**Task prompt**
Print nothing except the lines of the listing below from the line with "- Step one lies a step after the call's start" to the line with "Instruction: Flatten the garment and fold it", each exactly as written, both ends included.
——————
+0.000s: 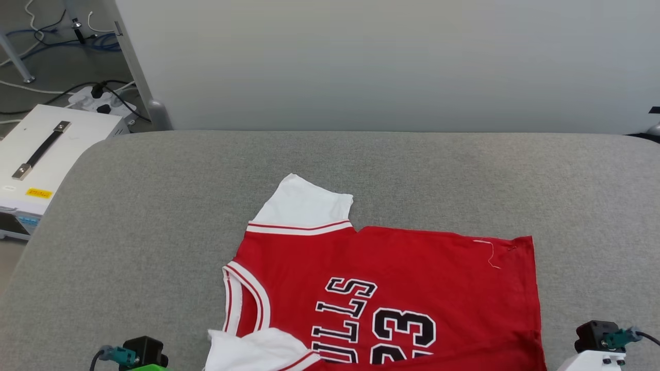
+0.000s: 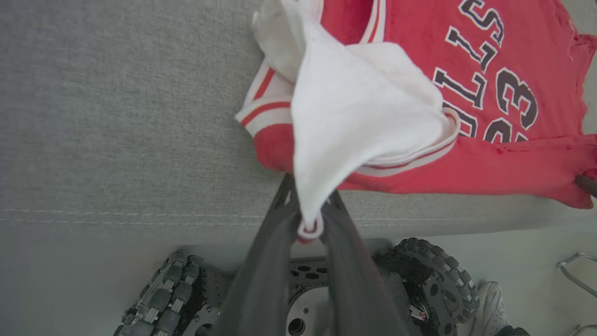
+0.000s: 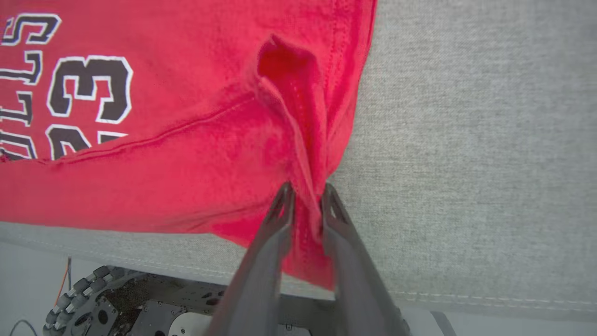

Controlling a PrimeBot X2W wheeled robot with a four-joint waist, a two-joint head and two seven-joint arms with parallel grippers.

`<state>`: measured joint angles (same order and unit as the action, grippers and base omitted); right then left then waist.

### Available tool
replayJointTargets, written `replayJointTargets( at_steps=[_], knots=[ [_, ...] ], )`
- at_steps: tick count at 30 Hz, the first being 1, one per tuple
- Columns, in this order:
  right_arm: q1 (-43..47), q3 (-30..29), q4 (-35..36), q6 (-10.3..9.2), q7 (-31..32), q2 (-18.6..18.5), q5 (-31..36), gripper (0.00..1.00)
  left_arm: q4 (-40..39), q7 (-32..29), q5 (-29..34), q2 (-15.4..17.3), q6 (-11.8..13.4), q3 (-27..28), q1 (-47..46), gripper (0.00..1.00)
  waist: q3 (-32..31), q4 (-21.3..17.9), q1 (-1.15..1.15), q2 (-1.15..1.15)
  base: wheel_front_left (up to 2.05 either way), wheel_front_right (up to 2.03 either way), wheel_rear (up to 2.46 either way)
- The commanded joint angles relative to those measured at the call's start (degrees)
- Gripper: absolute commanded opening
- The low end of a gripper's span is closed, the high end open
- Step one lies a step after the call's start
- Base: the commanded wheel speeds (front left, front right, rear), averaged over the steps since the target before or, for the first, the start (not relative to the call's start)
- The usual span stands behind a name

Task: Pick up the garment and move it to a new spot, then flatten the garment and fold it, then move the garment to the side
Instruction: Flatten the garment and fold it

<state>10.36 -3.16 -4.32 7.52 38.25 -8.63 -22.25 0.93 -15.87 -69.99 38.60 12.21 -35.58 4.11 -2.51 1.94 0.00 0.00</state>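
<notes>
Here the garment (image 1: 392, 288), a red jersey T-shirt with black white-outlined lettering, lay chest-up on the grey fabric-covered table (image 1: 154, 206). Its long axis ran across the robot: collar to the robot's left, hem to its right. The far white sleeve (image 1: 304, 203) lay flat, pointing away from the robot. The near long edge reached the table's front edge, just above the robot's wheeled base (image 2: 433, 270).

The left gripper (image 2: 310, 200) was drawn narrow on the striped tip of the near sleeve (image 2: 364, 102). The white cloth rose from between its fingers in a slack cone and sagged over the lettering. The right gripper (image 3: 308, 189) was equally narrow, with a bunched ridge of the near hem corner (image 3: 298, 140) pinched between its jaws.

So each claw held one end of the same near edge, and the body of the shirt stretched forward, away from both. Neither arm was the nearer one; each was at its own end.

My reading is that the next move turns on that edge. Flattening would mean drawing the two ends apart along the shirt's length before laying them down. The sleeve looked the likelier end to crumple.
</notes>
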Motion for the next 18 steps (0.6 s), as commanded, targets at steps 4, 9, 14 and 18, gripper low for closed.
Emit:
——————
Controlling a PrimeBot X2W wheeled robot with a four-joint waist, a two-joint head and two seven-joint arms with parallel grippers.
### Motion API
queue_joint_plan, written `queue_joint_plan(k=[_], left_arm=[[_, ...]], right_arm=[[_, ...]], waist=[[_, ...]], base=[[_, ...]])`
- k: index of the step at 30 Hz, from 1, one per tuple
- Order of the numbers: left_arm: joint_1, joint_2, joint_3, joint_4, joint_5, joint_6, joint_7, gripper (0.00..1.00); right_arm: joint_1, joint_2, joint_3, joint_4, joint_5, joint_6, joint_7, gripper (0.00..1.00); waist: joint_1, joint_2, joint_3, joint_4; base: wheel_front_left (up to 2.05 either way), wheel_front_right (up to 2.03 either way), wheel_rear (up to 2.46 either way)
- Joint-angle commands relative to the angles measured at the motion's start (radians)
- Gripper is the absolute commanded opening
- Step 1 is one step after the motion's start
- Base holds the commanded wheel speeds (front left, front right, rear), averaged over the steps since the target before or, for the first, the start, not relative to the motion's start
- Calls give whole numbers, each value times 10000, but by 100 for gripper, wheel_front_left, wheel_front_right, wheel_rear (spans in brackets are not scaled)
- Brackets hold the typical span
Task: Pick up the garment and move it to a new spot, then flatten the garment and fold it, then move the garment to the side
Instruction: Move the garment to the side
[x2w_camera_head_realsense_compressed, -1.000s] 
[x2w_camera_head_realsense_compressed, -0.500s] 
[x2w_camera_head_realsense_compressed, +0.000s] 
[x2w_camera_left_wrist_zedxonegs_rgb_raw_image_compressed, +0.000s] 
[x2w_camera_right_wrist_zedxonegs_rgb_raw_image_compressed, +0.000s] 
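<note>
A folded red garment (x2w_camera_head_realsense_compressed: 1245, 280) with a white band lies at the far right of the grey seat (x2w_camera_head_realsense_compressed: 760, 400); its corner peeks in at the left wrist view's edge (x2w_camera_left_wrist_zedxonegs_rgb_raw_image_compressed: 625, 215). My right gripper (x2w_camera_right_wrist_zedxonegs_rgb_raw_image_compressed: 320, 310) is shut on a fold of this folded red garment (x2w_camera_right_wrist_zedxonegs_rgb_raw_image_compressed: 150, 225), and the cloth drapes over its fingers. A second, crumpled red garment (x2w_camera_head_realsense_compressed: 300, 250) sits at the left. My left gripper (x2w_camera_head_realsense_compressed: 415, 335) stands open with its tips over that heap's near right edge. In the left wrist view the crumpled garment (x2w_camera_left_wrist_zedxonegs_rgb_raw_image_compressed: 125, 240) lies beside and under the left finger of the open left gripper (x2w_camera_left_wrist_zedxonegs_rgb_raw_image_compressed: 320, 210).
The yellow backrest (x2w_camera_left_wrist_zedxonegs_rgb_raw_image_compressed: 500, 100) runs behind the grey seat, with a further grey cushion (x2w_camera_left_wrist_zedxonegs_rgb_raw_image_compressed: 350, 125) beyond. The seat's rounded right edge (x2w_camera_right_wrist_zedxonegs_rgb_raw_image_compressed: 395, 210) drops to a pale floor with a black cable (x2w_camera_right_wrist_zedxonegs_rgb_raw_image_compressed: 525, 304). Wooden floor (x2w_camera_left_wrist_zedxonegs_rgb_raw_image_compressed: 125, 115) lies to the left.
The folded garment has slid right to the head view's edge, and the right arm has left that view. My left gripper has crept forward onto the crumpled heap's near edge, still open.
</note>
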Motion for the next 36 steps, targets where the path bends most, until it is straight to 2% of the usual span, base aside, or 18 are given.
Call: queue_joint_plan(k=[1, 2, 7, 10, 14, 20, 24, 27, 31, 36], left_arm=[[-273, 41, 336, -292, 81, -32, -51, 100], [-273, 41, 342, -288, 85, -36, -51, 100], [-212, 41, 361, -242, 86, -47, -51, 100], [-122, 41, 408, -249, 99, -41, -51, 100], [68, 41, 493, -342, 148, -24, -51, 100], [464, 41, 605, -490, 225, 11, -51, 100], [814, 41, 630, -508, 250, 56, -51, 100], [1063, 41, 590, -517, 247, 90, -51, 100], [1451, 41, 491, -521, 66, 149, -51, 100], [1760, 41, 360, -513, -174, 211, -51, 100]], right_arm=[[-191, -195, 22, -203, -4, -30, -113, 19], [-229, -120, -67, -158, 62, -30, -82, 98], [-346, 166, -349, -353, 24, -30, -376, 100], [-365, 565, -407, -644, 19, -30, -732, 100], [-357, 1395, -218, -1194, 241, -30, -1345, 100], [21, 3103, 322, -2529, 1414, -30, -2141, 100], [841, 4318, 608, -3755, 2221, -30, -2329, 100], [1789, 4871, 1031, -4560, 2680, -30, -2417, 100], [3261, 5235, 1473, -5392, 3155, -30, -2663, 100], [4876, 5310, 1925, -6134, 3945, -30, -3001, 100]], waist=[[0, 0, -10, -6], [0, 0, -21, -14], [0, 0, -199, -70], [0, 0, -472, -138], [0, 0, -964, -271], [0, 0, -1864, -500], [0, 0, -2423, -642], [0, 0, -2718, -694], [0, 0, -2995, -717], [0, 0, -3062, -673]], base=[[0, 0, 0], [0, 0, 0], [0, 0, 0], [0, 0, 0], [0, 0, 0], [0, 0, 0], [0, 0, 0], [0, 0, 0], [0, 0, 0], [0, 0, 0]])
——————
**Answer to the exercise**
- Step one lies a step after the call's start
- Base: the commanded wheel speeds (front left, front right, rear), averaged over the steps since the target before or, for the first, the start (not relative to the call's start)
- The usual span stands behind a name

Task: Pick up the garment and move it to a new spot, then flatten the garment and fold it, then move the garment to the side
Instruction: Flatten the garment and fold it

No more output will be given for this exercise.